What you are asked to do ▸ Restate word for word the lines in the listing below, starting at the line containing "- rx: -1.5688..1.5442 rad" and ending at the line containing "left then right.", both included; leave out the rest.
[Data provided — start]
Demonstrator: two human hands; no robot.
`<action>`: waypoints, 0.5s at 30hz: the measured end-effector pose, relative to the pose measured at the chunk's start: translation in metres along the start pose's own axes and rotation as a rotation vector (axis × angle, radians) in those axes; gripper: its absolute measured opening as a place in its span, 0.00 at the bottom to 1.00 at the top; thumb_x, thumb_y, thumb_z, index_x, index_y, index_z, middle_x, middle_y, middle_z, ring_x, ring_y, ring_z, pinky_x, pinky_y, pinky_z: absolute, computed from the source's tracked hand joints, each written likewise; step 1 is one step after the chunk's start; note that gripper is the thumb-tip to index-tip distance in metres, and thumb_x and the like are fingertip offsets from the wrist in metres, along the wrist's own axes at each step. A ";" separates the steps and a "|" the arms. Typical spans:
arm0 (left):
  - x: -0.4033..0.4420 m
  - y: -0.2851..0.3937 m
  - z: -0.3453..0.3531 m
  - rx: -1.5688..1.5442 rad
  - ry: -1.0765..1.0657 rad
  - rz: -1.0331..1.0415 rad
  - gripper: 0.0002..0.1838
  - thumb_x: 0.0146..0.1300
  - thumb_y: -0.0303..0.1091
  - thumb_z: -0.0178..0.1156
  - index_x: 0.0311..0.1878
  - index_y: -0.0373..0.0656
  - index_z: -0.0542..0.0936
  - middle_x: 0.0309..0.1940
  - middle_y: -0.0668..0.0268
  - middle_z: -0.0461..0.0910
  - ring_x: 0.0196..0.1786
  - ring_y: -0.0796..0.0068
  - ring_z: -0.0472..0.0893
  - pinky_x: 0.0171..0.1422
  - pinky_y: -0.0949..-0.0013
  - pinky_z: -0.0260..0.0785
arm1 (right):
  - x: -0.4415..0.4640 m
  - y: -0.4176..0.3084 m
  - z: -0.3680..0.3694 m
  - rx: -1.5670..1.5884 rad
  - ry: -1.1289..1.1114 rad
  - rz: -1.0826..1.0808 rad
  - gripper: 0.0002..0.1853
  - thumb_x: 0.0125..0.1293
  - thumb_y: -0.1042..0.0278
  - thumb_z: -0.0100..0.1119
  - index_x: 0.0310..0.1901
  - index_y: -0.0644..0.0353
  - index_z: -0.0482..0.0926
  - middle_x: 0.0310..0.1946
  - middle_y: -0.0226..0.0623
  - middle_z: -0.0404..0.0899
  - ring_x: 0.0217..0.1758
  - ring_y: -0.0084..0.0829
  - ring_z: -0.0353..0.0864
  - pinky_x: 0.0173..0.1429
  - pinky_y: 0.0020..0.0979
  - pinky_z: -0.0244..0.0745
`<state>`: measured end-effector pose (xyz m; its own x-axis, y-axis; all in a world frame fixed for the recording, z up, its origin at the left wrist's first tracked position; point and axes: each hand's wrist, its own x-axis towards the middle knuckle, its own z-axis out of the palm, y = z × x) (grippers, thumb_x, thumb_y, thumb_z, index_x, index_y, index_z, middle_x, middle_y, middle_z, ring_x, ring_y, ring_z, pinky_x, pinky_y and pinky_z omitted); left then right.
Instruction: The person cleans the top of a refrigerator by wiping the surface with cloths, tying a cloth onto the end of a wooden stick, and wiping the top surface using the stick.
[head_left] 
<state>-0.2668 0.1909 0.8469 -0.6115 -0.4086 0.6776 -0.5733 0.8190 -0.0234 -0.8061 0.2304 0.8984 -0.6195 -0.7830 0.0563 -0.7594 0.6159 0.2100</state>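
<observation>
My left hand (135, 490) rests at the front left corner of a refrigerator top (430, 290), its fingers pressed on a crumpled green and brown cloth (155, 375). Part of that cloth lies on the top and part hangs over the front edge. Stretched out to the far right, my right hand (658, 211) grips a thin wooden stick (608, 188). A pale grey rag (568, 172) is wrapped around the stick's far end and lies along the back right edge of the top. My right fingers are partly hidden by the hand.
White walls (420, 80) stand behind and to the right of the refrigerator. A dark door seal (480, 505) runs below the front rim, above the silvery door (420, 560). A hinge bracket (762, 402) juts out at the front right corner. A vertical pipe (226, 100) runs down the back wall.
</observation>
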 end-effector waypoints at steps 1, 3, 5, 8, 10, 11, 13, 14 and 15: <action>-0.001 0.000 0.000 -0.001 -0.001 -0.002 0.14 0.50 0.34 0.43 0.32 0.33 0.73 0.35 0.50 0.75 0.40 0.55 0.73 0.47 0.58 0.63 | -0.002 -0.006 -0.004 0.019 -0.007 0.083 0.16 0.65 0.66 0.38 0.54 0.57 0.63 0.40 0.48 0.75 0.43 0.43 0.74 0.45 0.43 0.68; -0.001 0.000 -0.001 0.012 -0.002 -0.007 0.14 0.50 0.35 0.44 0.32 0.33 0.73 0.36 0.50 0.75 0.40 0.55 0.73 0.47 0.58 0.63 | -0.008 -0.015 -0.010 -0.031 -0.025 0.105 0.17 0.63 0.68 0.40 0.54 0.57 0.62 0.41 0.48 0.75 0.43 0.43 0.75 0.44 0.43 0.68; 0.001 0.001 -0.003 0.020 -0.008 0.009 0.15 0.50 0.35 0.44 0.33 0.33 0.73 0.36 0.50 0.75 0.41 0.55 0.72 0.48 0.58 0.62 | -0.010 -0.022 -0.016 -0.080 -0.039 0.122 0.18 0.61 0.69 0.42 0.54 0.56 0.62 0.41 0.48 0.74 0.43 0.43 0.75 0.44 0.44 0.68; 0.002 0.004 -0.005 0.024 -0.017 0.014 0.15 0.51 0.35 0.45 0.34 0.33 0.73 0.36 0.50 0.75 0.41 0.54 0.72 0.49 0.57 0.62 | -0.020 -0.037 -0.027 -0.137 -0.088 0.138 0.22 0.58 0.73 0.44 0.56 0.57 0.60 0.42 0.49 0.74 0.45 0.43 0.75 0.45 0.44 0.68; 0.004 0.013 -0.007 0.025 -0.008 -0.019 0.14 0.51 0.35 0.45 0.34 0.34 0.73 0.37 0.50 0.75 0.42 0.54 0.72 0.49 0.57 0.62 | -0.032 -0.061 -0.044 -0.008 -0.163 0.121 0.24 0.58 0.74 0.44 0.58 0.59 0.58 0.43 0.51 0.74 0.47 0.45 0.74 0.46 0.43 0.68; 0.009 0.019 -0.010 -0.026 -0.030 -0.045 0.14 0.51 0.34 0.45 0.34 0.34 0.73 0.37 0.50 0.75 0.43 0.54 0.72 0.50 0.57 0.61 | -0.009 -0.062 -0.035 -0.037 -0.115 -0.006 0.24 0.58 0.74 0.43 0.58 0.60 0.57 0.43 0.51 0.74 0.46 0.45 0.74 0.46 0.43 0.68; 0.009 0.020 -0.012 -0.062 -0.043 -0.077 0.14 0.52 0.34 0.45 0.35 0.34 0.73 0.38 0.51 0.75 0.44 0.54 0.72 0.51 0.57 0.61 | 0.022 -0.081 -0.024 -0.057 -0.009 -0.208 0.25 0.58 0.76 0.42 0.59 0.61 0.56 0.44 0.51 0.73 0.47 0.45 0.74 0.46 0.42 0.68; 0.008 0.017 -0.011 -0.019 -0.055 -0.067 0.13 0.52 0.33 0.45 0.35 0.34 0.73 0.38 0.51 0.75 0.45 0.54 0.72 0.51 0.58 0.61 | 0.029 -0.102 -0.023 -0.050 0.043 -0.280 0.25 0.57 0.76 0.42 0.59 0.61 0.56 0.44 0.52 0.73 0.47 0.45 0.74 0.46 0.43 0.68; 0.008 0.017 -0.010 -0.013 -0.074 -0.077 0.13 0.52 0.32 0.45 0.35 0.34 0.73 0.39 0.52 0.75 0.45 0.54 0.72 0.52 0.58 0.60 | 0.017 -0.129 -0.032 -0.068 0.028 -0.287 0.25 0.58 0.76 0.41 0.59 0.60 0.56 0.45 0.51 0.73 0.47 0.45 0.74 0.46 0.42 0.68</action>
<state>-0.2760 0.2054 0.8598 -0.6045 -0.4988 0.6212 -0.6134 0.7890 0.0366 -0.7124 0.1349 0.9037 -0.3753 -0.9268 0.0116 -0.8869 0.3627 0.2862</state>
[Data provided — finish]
Written solution ▸
  - rx: -1.5688..1.5442 rad
  - ry: -1.0765..1.0657 rad
  - rz: -1.0331..1.0415 rad
  - gripper: 0.0002..0.1838
  - thumb_x: 0.0146..0.1300
  - thumb_y: -0.0303..0.1091
  - thumb_z: -0.0178..0.1156
  - index_x: 0.0311..0.1878
  - index_y: -0.0373..0.0656
  - index_z: -0.0542..0.0936
  - middle_x: 0.0309..0.1940
  - middle_y: -0.0668..0.0268
  - middle_z: -0.0461..0.0910
  - ring_x: 0.0196..0.1786
  - ring_y: -0.0796..0.0068
  - ring_z: -0.0472..0.0893
  - pinky_x: 0.0171..0.1422
  - pinky_y: -0.0949..-0.0013
  - pinky_z: -0.0260..0.0785
arm1 (right):
  - x: -0.4415..0.4640 m
  - y: -0.4176..0.3084 m
  - z: -0.3680..0.3694 m
  - rx: -1.5670..1.5884 rad
  - ry: -1.1289..1.1114 rad
  - rz: -1.0826..1.0808 rad
  - gripper: 0.0002..0.1853
  - thumb_x: 0.0125..0.1293
  - thumb_y: -0.1042..0.0278
  - thumb_z: -0.0100..0.1119
  - index_x: 0.0310..0.1901
  - index_y: -0.0644..0.0353
  - index_z: -0.0482..0.0926
  - middle_x: 0.0310..0.1946
  - middle_y: -0.0226..0.0623
  - middle_z: -0.0404..0.0899
  - ring_x: 0.0217..0.1758
  - ring_y: -0.0084..0.0829
  - ring_z: -0.0353..0.0864
  - pinky_x: 0.0173..0.1429
  - pinky_y: 0.0020..0.0979
  - pinky_z: -0.0244..0.0745
`<state>`: measured end-effector pose (xyz m; its own x-axis, y-axis; all in a world frame fixed for the recording, z up, its origin at the left wrist's first tracked position; point and axes: each hand's wrist, its own x-axis towards the middle knuckle, its own z-axis out of the palm, y = z × x) (grippers, thumb_x, thumb_y, thumb_z, index_x, index_y, index_z, middle_x, middle_y, middle_z, ring_x, ring_y, ring_z, pinky_x, pinky_y and pinky_z omitted); left then right.

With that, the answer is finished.